Longing for a place that no longer exists
This was the title of Monica Tempian's talk about Rose Auslander last night. The place was Czernowitz, a far-flung outpost of the Austro-Hungarian Empire, known then as Little Vienna and Jerusalem on the Prut because of its large Jewish presence. There is no place now called Czernowitz. It is now Chernivtsi, a Ukranian city, with no or hardly any Jews. When it was under Rumanian rule, in Monica's parents' time it was called
Cernăuti. When Monica's grandmother was born and grew up there it was the Jews that gave it its distinctive character as a cultural centre. There were colourful hassidic communities in the area which enhanced the distinctive Jewish diversity of the city. In 1910 28,000 Jews lived there, 32% of the total population. Only a few hundred survived the Holocaust. So the place Rose Auslander longed for only existed in her imagination. She spent the last eight years of her life confined to a room in a Jewish old age home in Dusseldorf, writing poems about her memories.

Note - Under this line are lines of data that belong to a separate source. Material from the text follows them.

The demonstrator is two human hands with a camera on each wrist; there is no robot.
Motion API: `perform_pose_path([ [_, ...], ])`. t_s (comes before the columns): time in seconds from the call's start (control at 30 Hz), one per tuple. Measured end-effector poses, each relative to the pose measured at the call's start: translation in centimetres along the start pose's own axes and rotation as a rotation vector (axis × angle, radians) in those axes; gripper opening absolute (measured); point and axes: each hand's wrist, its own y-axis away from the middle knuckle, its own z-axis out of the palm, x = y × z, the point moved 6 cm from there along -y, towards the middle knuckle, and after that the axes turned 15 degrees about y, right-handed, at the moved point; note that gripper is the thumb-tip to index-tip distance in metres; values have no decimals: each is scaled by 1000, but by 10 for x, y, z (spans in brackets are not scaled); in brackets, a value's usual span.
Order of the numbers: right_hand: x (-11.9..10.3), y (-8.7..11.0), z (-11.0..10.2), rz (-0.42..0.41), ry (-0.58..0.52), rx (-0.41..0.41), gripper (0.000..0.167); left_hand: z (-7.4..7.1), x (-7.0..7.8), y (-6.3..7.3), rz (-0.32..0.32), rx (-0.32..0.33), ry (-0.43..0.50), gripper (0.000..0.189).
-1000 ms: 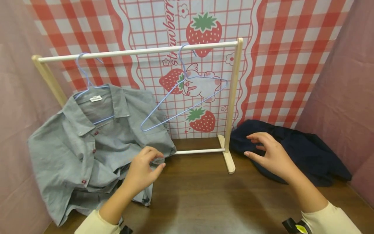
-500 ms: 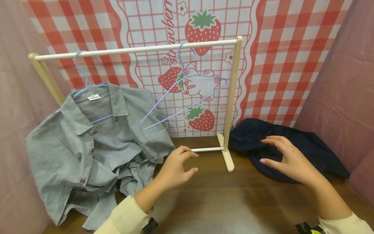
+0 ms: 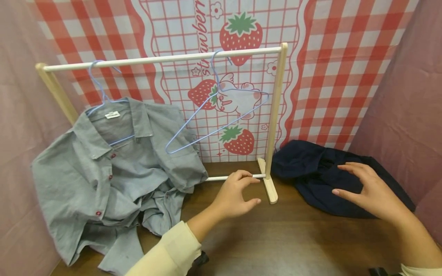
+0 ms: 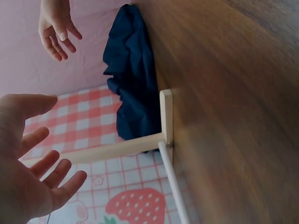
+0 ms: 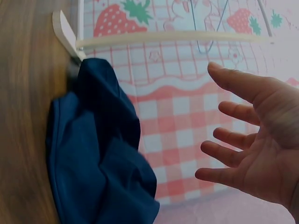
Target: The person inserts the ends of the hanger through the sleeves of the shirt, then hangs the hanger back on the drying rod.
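My left hand (image 3: 234,195) is held over the table in front of the rack's right foot, fingers loosely spread and holding nothing. Over at the right, my right hand (image 3: 371,189) hovers above a dark navy cloth garment (image 3: 317,161), which lies crumpled on the table. In the right wrist view its fingers are apart, with the navy garment (image 5: 100,154) beside them. A grey button-up shirt (image 3: 131,165) hangs on a light blue wire hanger (image 3: 101,92) at the rack's left. To its right a second blue wire hanger (image 3: 193,142) hangs bare from the rail.
The small garment rack has a white top rail (image 3: 162,59), wooden posts (image 3: 276,115) and a wooden foot (image 3: 271,189) on the brown table (image 3: 262,237). A strawberry-print checked cloth (image 3: 331,69) covers the back. Pink drapes (image 3: 390,99) stand at both sides.
Both hands have moved to the right: the left from in front of the grey shirt to near the rack's foot, the right farther across the navy garment. The shirt's lower part has dropped out of its bunching.
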Motion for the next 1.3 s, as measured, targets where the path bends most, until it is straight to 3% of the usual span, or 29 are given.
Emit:
perform_pose_path([
  [0.3,29,6,1,70,24,-8,77,31,-5,-20,-43,-9,-11,49],
  [0.6,67,10,8,217,88,-41,85,65,-15,-43,-98,-3,-10,47],
  [0.83,98,16,10,323,105,-42,88,88,-24,-64,-155,-19,-60,49],
  [1.07,121,14,15,371,113,-49,95,116,-31,-76,-303,-81,-99,62],
  [1.3,148,10,23,393,54,-118,108,132,-48,-89,-471,-58,-57,83],
])
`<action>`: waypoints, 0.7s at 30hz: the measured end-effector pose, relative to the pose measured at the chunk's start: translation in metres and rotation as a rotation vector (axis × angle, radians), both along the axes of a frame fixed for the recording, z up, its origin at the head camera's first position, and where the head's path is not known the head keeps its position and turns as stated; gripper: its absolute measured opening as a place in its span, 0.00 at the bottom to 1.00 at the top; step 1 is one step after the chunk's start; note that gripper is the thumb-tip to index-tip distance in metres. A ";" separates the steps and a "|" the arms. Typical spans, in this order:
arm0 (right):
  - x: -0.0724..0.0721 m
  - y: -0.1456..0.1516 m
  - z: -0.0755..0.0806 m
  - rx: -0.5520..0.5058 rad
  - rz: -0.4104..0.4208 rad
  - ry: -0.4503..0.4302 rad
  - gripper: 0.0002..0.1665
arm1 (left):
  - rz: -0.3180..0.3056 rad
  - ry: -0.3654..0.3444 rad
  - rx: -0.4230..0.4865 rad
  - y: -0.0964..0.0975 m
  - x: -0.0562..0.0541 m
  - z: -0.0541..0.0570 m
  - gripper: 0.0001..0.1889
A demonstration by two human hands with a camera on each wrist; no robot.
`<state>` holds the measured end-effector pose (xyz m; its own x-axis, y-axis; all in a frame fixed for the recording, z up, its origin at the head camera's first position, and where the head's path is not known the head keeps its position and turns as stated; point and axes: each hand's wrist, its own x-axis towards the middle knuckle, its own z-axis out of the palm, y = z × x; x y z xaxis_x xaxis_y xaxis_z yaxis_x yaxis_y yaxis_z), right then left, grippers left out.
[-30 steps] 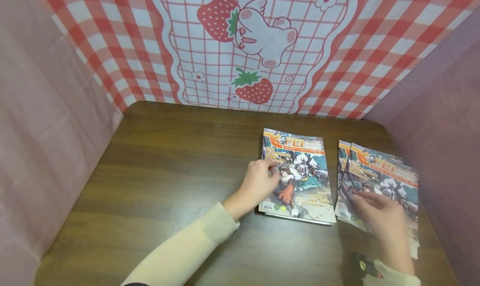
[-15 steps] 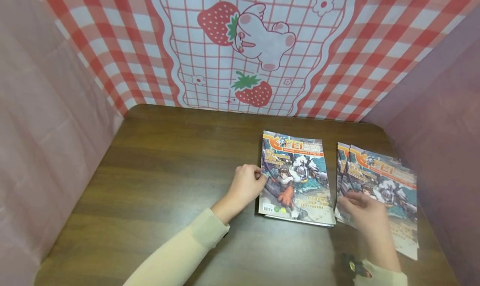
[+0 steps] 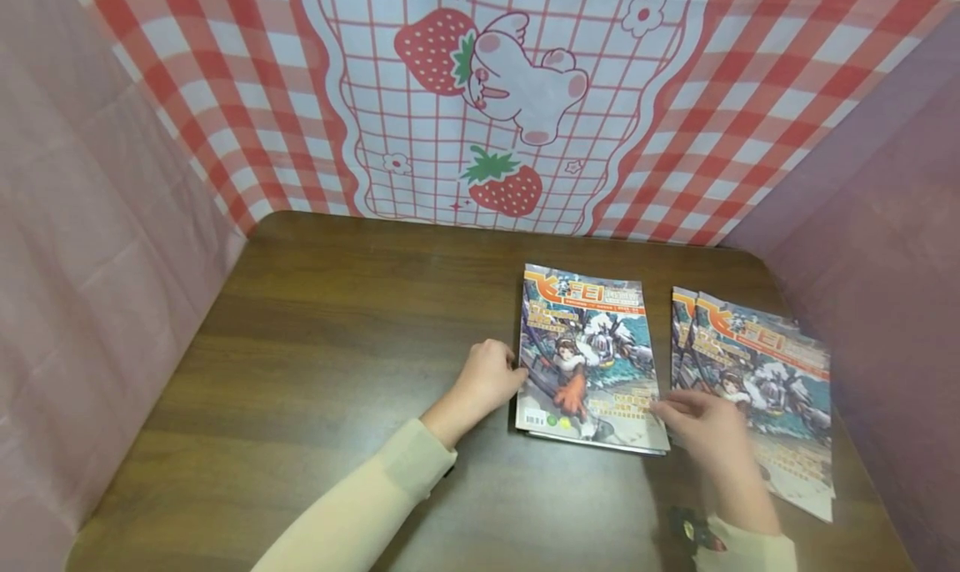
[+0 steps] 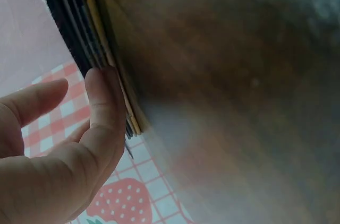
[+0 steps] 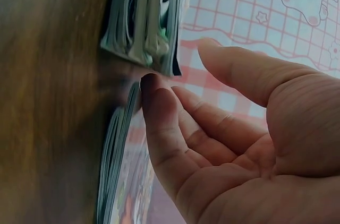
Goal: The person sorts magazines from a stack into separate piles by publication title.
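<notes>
A stack of magazines (image 3: pixel 588 347) lies just right of the middle of the table, a snowy illustrated cover on top. My left hand (image 3: pixel 483 380) is at its left side; the left wrist view shows a fingertip (image 4: pixel 101 83) against the layered spines (image 4: pixel 85 27), thumb apart. My right hand (image 3: pixel 708 430), slightly blurred, reaches over the gap to the stack's right edge. Its fingers (image 5: pixel 162 123) are extended between the thicker stack (image 5: pixel 141 22) and a thinner pile (image 5: pixel 114 155), the thumb held away. Neither hand grips anything.
A second, fanned pile of matching magazines (image 3: pixel 772 405) lies on the right, partly under the right forearm. The brown wooden table (image 3: pixel 322 330) meets a red-and-white strawberry cloth (image 3: pixel 495 97) at the back, with pink cloth (image 3: pixel 97 222) along the left side.
My left hand has slid from the top cover to the stack's left edge. My right hand has moved left from the fanned pile to the middle stack's right edge.
</notes>
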<state>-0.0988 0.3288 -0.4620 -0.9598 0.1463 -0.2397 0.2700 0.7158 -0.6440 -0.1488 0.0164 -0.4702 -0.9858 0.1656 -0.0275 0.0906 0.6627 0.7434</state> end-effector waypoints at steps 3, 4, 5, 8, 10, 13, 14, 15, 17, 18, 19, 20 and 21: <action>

These resonated with the young German audience, who were eager to discover what was lost in their parents' generation. Rose Auslander, though little known in the English speaking world, is a popular major poet in Germany. But longing for a place that only exists in the imagination is one thing, longing for a real place with a bloody terrible history is another. Mayer Golditch pointed out that he grew up among Rumanian Hassids who survived the Holocaust. They expressed no longing for the palces they came from. They didn't talk about these. They wanted to forget. I can have an emotional response to Hungarian gypsy music that my father loved, I can talk about the great Hungarian football team of the 1950s, but certainly have no longing for Budapest where I grew up, or any other part of my native land.